Notes on analytic technology, May 13, 2015
1. There are multiple ways in which analytics is inherently modular. For example:
- Business intelligence tools can reasonably be viewed as application development tools. But the “applications” may be developed one report at a time.
- The point of a predictive modeling exercise may be to develop a single scoring function that is then integrated into a pre-existing operational application.
- Conversely, a recommendation-driven website may be developed a few pages — and hence also a few recommendations — at a time.
Also, analytics is inherently iterative.
- Everything I just called “modular” can reasonably be called “iterative” as well.
- So can any work process of the nature “OK, we got an insight. Let’s pursue it and get more accuracy.”
If I’m right that analytics is or at least should be modular and iterative, it’s easy to see why people hate multi-year data warehouse creation projects. Perhaps it’s also easy to see why I like the idea of schema-on-need.

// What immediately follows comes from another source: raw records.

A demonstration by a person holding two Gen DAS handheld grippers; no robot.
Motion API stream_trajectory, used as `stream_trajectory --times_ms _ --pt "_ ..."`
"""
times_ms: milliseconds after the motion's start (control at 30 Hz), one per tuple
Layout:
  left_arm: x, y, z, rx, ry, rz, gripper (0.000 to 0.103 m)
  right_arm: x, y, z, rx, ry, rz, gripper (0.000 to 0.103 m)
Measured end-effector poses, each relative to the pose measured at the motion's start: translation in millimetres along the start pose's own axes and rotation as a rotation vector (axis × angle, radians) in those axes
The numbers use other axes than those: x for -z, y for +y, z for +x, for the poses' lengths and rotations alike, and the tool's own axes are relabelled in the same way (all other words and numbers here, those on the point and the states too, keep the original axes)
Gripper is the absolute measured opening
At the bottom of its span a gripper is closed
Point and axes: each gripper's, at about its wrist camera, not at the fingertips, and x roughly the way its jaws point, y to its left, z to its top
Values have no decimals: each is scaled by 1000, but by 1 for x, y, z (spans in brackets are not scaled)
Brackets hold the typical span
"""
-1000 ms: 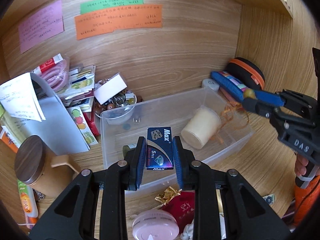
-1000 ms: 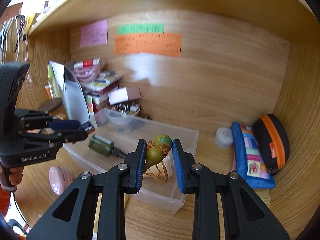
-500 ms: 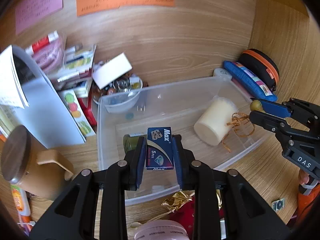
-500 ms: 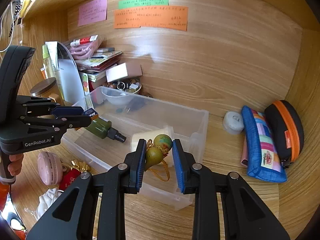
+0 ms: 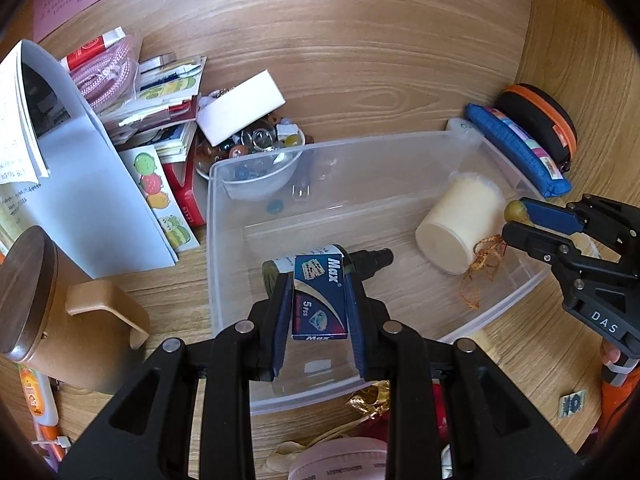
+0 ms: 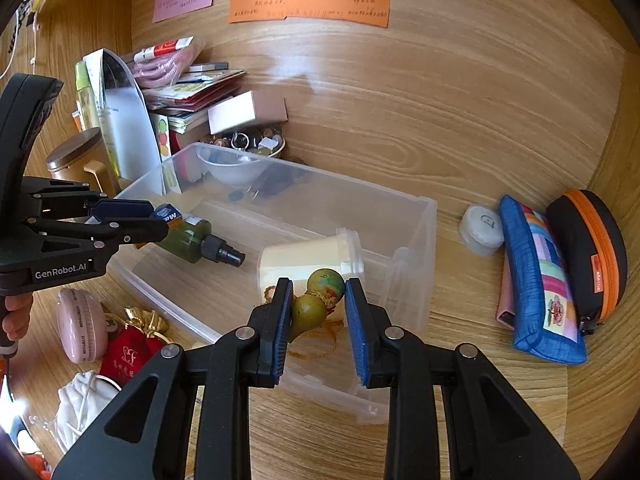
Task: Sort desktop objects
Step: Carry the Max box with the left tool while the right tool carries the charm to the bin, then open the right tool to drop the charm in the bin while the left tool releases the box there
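My left gripper (image 5: 318,300) is shut on a small blue "Max" razor-blade box (image 5: 319,296) and holds it over the near left part of a clear plastic bin (image 5: 216,240). My right gripper (image 6: 318,304) is shut on a small green gourd ornament (image 6: 316,304) with a gold tassel, over the bin's (image 6: 424,248) right end. In the bin lie a green spray bottle (image 6: 196,238) and a cream cup (image 6: 304,260) on its side. The right gripper also shows in the left wrist view (image 5: 520,220), and the left gripper in the right wrist view (image 6: 156,220).
A bowl of trinkets (image 5: 256,152), a paper stack and a wood-lidded mug (image 5: 60,304) stand left of the bin. A blue pouch (image 6: 540,280), a black-orange case (image 6: 588,256) and a white pot (image 6: 480,228) lie to its right. A pink case (image 6: 78,324) and red bag (image 6: 128,356) lie in front.
Both grippers have moved forward and down over the bin, each still holding its object. The spray bottle now shows under the left gripper.
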Motion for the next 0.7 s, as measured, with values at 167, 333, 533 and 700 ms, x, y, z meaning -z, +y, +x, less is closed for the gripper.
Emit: stream_trajectory --times_ms 167,333,533,700 --pt "1 4 4 16 8 -18 26 2 3 4 8 5 -21 24" --pt "0 4 5 22 6 -20 26 2 1 4 4 -3 -19 25" --pt "-1 3 6 27 11 -23 27 3 -5 4 26 -20 -3 47" --pt "-2 3 7 24 10 -23 30 3 -6 0 10 -35 7 58"
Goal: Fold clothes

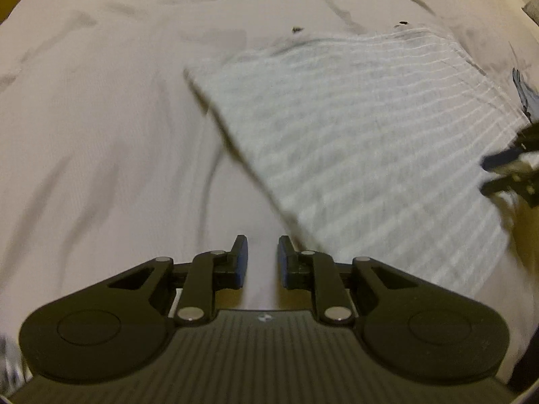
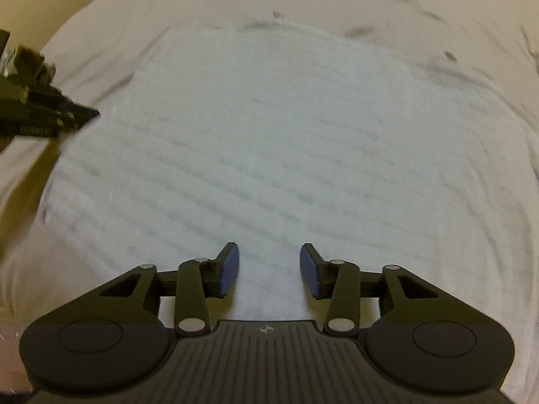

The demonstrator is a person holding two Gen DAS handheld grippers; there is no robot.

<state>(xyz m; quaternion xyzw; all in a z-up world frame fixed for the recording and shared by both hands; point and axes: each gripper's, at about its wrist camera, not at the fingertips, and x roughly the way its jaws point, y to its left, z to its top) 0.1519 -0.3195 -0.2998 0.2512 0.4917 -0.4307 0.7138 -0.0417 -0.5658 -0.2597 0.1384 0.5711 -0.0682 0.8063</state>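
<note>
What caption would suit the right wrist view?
Open right gripper poised over a folded striped garment on a white sheet, left gripper at its edge.

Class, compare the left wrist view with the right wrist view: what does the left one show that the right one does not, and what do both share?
Only the left wrist view shows the left tool open over the bare white sheet, beside the folded striped cloth's left edge, plus a blue-printed item far right. Only the right wrist view shows the right tool open directly above the cloth. Both share the striped cloth, the wrinkled sheet, and a glimpse of the other tool.
</note>
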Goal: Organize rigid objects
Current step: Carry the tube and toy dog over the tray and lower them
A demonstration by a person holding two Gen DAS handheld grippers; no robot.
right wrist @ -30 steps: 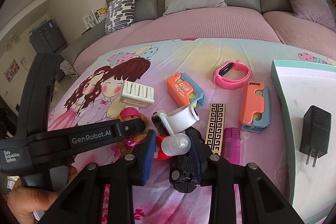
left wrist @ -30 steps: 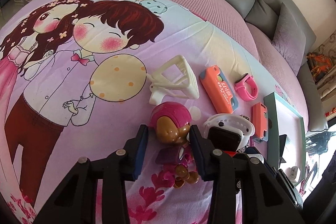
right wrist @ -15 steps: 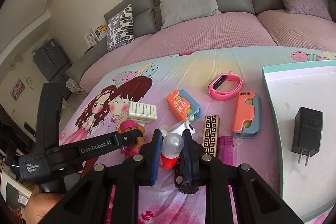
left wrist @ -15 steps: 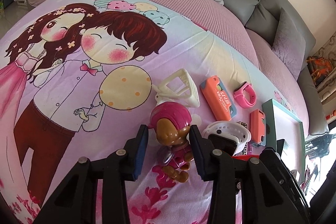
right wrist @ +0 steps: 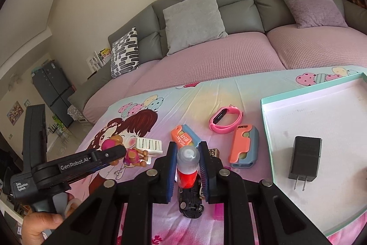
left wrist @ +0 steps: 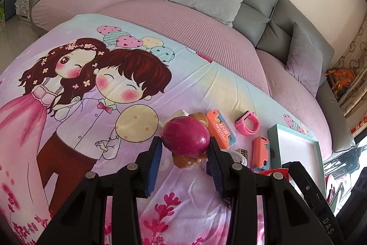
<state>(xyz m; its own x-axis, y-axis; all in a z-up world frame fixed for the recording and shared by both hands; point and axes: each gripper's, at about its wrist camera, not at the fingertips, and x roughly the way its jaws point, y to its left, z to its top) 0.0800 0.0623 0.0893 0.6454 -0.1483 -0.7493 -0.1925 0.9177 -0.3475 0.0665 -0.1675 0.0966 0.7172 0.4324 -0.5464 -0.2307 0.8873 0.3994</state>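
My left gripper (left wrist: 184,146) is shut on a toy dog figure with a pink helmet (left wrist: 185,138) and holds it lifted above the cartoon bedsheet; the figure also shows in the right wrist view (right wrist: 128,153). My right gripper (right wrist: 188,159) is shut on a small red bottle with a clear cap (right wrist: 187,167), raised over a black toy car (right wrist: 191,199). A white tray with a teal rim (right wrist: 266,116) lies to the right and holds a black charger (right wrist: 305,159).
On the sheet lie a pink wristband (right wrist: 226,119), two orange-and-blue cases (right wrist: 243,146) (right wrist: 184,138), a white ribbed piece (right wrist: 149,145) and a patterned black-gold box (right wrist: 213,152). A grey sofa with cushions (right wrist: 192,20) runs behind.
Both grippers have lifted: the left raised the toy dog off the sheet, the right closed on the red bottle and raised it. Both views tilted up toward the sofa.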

2. In 2011, I wrote, in the context of agile predictive analytics, that
… the “business analyst” role should be expanded beyond BI and planning to include lightweight predictive analytics as well.
I gather that a similar point is at the heart of Gartner’s new term citizen data scientist. I am told that the term resonates with at least some enterprises.

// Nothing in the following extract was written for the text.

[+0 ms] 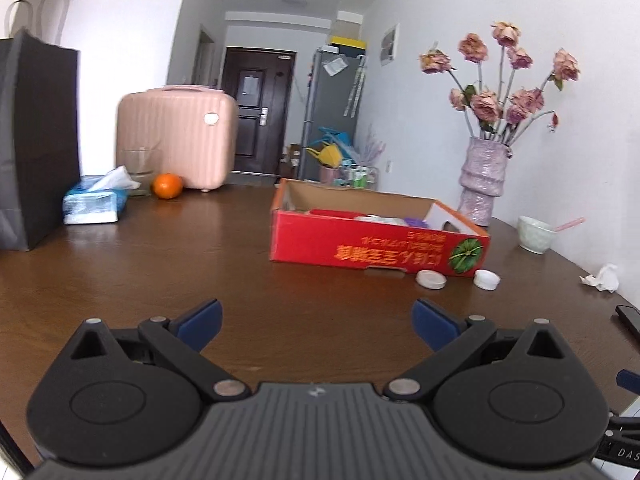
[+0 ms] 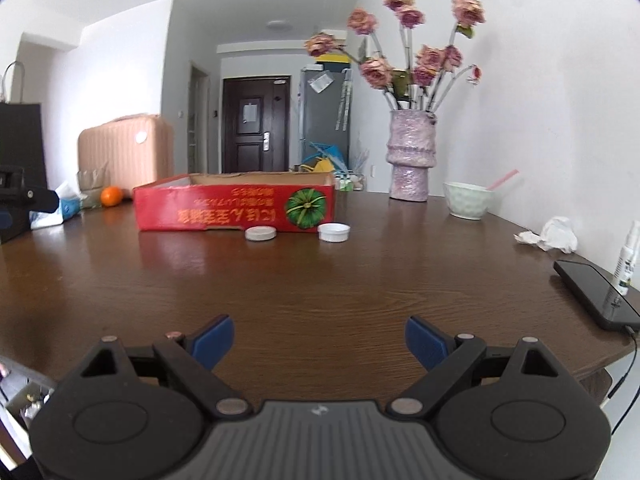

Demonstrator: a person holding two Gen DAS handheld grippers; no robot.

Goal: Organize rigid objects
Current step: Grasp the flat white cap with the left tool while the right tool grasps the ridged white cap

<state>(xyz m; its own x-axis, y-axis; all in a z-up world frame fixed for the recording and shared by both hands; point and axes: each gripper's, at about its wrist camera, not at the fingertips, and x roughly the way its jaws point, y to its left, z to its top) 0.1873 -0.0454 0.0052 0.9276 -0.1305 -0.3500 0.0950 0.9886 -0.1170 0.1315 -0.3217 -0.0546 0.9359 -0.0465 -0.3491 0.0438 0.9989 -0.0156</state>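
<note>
Left gripper (image 1: pixel 317 322) and right gripper (image 2: pixel 319 340) both spread wide, grasping nothing, above the brown wooden table (image 2: pixel 320 280). Farther on, two white lids (image 2: pixel 261 233) (image 2: pixel 334 233) lying just in front of the red cardboard box (image 2: pixel 236 208). Beyond, at the right, a pale bowl (image 2: pixel 468 200) and vase of dried roses (image 2: pixel 411 156).

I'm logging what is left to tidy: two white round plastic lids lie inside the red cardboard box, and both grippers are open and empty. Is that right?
Not quite. The two white round plastic lids lie on the brown wooden table just in front of the red cardboard box, not inside it, as the right wrist view shows. The left gripper and right gripper are indeed open and empty.
</note>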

3. Speaking of Gartner, Mark Beyer tweeted
In data management’s future “hybrid” becomes a useless term. Data management is mutable, location agnostic and services oriented.
I replied
And that’s why I launched DBMS2 a decade ago, for “DataBase Management System SERVICES”. 🙂
A post earlier this year offers a strong clue as to why Mark’s tweet was at least directionally correct: The best structures for writing data are the worst for query, and vice-versa.
4. The foregoing notwithstanding, I continue to believe that there’s a large place in the world for “full-stack” analytics. Of course, some stacks are fuller than others, with SaaS (Software as a Service) offerings probably being the only true complete-stack products.

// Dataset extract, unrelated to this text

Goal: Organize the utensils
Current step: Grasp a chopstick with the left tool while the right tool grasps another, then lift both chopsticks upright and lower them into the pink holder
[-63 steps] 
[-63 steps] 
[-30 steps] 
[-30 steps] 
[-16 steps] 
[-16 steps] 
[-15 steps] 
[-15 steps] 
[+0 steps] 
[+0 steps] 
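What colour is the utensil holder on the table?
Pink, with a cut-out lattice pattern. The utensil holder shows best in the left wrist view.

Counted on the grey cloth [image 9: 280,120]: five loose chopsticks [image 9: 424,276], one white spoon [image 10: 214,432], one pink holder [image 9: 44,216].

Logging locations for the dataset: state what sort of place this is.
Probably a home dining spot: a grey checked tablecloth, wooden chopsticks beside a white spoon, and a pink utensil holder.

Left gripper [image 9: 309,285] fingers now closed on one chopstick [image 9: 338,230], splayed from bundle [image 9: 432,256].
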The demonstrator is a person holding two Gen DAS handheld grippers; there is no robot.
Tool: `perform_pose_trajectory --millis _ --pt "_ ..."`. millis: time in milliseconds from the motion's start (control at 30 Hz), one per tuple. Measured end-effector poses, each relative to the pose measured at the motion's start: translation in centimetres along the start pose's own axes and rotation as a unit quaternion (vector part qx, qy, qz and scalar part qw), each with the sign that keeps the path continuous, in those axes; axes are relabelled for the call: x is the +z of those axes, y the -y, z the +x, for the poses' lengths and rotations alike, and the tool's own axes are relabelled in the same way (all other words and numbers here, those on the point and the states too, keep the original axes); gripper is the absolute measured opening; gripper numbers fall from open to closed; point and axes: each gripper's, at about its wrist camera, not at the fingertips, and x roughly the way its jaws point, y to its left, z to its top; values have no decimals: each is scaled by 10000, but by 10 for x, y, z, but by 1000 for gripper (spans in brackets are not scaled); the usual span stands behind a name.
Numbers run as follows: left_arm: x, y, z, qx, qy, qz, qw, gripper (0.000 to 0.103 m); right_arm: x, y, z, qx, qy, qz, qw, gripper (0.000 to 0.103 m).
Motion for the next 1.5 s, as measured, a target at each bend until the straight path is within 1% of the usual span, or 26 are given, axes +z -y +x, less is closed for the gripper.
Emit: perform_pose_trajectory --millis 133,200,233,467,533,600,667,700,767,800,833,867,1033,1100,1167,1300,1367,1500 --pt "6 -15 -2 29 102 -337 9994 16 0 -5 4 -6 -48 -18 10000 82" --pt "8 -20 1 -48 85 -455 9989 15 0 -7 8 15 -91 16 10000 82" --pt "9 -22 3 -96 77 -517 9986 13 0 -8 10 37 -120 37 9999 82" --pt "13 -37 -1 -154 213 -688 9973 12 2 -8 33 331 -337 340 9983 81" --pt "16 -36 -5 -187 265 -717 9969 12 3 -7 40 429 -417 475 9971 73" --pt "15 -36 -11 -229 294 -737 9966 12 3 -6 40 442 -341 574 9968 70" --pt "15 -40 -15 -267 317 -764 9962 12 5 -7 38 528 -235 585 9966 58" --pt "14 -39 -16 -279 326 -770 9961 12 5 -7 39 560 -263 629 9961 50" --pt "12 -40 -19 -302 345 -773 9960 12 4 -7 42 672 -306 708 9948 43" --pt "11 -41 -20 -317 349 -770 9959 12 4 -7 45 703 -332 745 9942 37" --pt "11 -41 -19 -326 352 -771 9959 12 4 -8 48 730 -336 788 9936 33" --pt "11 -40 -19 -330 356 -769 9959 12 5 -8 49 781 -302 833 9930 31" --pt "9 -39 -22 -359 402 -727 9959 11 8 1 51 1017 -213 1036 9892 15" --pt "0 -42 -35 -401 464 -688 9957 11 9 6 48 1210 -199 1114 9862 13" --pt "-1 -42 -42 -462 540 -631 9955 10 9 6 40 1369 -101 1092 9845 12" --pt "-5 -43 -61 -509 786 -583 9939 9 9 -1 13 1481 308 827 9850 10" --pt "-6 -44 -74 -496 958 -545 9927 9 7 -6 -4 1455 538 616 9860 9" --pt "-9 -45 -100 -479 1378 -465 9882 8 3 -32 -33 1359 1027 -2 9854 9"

5. Speaking of full-stack vendors, some of the thoughts in this post were sparked by a recent conversation with Platfora. Platfora, of course, is full-stack except for the Hadoop underneath. They’ve taken to saying “data lake” instead of Hadoop, because they believe:
- It’s a more benefits-oriented than geek-oriented term.
- It seems to be more popular than the roughly equivalent terms “data hub” or “data reservoir”.
6. Platfora is coy about metrics, but does boast of high growth, and had >100 employees earlier this year. However, they are refreshingly precise about competition, saying they primarily see four competitors — Tableau, SAS Visual Analytics, Datameer (“sometimes”), and Oracle Data Discovery (who they view as flatteringly imitative of them).
Platfora seems to have a classic BI “land-and-expand” kind of model, with initial installations commonly being a few servers and a few terabytes. Applications cited were the usual suspects — customer analytics, clickstream, and compliance/governance. But they do have some big customer/big database stories as well, including:
- 100s of terabytes or more (but with a “lens” typically being 5 TB or less).
- 4-5 customers who pressed them to break a previous cap of 2 billion discrete values.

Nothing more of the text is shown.